Re: [PATCH 2/2] Revert "mm, thp: restore node-local hugepage allocations"

Andrea Arcangeli <aarcange@xxxxxxxxxx> · Fri, 24 May 2019 16:29:31 -0400

Hello everyone,

On Thu, May 23, 2019 at 05:57:37PM -0700, Andrew Morton wrote:
> On Mon, 20 May 2019 10:54:16 -0700 (PDT) David Rientjes <rientjes@xxxxxxxxxx> wrote:
> 
> > We are going in circles, *yes* there is a problem for potential swap 
> > storms today because of the poor interaction between memory compaction and 
> > directed reclaim but this is a result of a poor API that does not allow 
> > userspace to specify that its workload really will span multiple sockets 
> > so faulting remotely is the best course of action.  The fix is not to 
> > cause regressions for others who have implemented a userspace stack that 
> > is based on the past 3+ years of long standing behavior or for specialized 
> > workloads where it is known that it spans multiple sockets so we want some 
> > kind of different behavior.  We need to provide a clear and stable API to 
> > define these terms for the page allocator that is independent of any 
> > global setting of thp enabled, defrag, zone_reclaim_mode, etc.  It's 
> > workload dependent.
> 
> um, who is going to do this work?

That's a good question. It's going to be a not simple patch to
backport to -stable: it'll be intrusive and it will affect
mm/page_alloc.c significantly so it'll reject heavy. I wouldn't
consider it -stable material at least in the short term, it will
require some testing.

This is why applying a simple fix that avoids the swap storms (and the
swap-less pathological THP regression for vfio device assignment GUP
pinning) is preferable before adding an alloc_pages_multi_order (or
equivalent) so that it'll be the allocator that will decide when
exactly to fallback from 2M to 4k depending on the NUMA distance and
memory availability during the zonelist walk. The basic idea is to
call alloc_pages just once (not first for 2M and then for 4k) and
alloc_pages will decide which page "order" to return.

> Implementing a new API doesn't help existing userspace which is hurting
> from the problem which this patch addresses.

Yes, we can't change all apps that may not fit in a single NUMA
node. Currently it's unsafe to turn "transparent_hugepages/defrag =
always" or the bad behavior can then materialize also outside of
MADV_HUGEPAGE. Those apps that use MADV_HUGEPAGE on their long lived
allocations (i.e. guest physical memory) like qemu are affected even
with the default "defrag = madvise". Those apps are using
MADV_HUGEPAGE for more than 3 years and they are widely used and open
source of course.

> It does appear to me that this patch does more good than harm for the
> totality of kernel users, so I'm inclined to push it through and to try
> to talk Linus out of reverting it again.  
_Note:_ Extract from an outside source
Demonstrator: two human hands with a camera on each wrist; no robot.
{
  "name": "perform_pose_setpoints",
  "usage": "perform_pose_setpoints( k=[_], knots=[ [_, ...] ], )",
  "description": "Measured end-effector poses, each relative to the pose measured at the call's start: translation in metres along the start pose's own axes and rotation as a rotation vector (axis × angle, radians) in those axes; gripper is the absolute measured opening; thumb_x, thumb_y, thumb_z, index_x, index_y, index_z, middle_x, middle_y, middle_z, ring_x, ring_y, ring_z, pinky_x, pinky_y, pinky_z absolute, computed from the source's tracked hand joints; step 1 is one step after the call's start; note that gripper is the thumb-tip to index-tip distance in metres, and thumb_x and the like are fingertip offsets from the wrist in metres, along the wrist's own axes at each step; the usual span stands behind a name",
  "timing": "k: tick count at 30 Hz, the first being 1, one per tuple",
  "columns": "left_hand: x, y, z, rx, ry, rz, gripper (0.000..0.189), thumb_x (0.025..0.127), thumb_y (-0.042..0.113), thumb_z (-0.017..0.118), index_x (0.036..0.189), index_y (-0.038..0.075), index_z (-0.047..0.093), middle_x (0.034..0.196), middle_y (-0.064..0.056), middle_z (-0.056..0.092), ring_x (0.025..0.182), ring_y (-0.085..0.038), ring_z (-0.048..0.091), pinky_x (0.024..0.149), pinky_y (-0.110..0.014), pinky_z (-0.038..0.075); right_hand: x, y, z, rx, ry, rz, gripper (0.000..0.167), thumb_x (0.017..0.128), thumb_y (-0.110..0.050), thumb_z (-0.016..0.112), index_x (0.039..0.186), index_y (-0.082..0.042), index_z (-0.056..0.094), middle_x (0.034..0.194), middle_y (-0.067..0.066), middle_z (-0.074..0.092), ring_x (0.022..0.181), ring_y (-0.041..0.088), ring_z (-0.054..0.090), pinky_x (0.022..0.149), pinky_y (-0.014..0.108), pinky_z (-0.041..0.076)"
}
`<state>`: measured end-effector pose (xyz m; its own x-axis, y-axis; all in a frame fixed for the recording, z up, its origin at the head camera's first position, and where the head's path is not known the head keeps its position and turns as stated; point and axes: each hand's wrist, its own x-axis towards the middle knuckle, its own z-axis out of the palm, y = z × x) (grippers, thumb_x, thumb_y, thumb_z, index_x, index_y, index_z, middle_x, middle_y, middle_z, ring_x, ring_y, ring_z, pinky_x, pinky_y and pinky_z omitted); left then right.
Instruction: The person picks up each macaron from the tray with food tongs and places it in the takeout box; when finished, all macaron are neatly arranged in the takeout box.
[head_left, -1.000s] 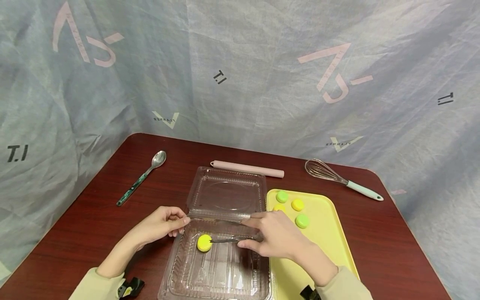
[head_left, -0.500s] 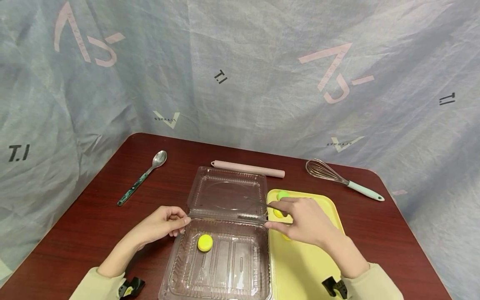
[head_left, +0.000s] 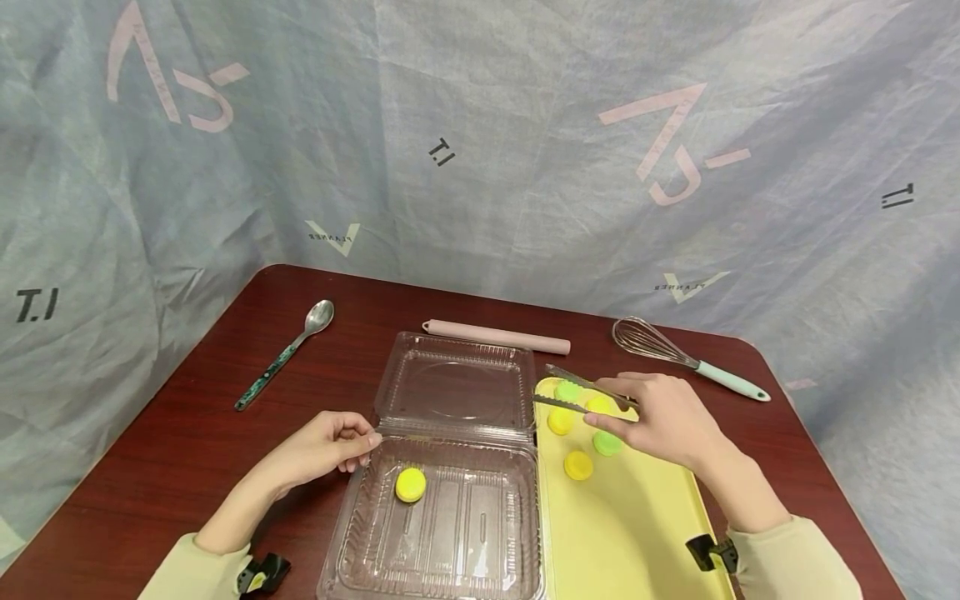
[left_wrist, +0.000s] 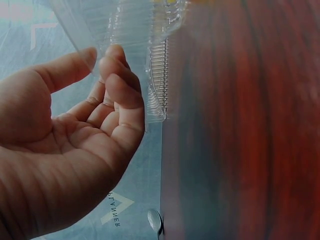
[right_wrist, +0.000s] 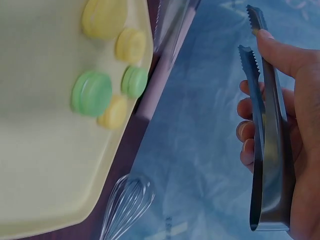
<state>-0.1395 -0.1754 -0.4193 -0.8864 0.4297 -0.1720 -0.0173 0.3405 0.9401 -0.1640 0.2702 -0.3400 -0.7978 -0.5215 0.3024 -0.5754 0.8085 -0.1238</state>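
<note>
My left hand [head_left: 326, 450] pinches the rim of a clear plastic clamshell container [head_left: 442, 542] at its left side, thumb and forefinger on the edge in the left wrist view. The container's lid [head_left: 457, 387] lies folded back. A single yellow macaron [head_left: 410, 485] sits inside the base, towards its left. My right hand [head_left: 663, 421] holds metal tongs [right_wrist: 272, 170] over the back of a yellow tray [head_left: 611, 537], their toothed tips apart with nothing between them. Beneath and near the tongs lie yellow macarons [head_left: 578, 465] and green macarons [head_left: 607, 442].
Behind the lid lies a pale pink rolling pin [head_left: 495, 337]. A whisk [head_left: 686, 358] with a pale green handle is at the back right, and a spoon [head_left: 283, 357] with a dark green handle lies at the left. A grey cloth [head_left: 480, 167] hangs behind the table.
The tongs have let go of the yellow macaron in the container. My right hand has carried them rightwards and back over the tray, their tips now spread. My left hand has stayed put.
</note>
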Motion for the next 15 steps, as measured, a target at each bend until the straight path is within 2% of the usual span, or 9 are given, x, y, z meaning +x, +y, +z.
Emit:
perform_pose_setpoints(
  k=[10, 15],
  knots=[
    [0.0, -0.001, 0.0, -0.001, 0.0, 0.002, 0.026, 0.098, 0.021, 0.065, 0.095, -0.005, 0.064, 0.073, -0.005, 0.06, 0.064, -0.015, 0.054, 0.058, -0.025, 0.046, -0.013, 0.035, 0.001, -0.023, -0.065, 0.14, 0.051, 0.084, -0.051, 0.076, 0.116, -0.011, 0.075, 0.098, -0.001, 0.074, 0.073, 0.011, 0.062, 0.062, 0.035, 0.046],
    [0.0, -0.002, 0.0, -0.002, -0.004, 0.0, 0.026, 0.098, 0.021, 0.065, 0.095, -0.005, 0.064, 0.073, -0.005, 0.06, 0.064, -0.015, 0.054, 0.059, -0.026, 0.046, -0.019, 0.049, 0.005, -0.011, -0.092, 0.194, 0.056, 0.085, -0.057, 0.072, 0.117, -0.011, 0.074, 0.108, 0.004, 0.074, 0.089, 0.022, 0.07, 0.071, 0.046, 0.052]
  ],
)
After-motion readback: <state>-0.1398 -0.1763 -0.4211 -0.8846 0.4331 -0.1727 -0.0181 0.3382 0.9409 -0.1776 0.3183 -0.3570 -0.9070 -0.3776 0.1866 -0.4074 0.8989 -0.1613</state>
That sounds great. It's also what 3 enterprise distributions had to do
already.

As Mel described in detail, remote THP can't be slower than the swap
I/O (even if we'd swap on a nvdimm it wouldn't change this).

As Michael suggested a dynamic "numa_node_id()" mbind could be pursued
orthogonally to still be able to retain the current upstream behavior
for small apps that can fit in the node and do extremely long lived
static allocations and that don't care if they cause a swap storm
during startup. All we argue about is the default "defrag = always"
and MADV_HUGEPAGE behavior.

The current behavior of "defrag = always" and MADV_HUGEPAGE is way
more aggressive than zone_reclaim_mode in fact, which is also not
enabled by default for similar reasons (but enabling zone_reclaim_mode
by default would cause much less risk of pathological regressions to
large workloads that can't fit in a single node). Enabling
zone_reclaim_mode would eventually fallback to remote nodes
gracefully. As opposed the fallback to remote nodes with
__GFP_THISNODE can only happen after the 2M allocation has failed and
the problem is that 2M allocation don't fail because
compaction+reclaim interleaving keeps succeeding by swapping out more
and more memory, which would the perfectly right behavior for
compaction+reclaim interleaving if only the whole system would be out
of memory in all nodes (and it isn't).

The false positive result from the automated testing (where swapping
overall performance decreased because fariness increased) wasn't
anybody's fault and so the revert at the end of the merge window was a
safe approach. So we can try again to fix it now.

Thanks!
Andrea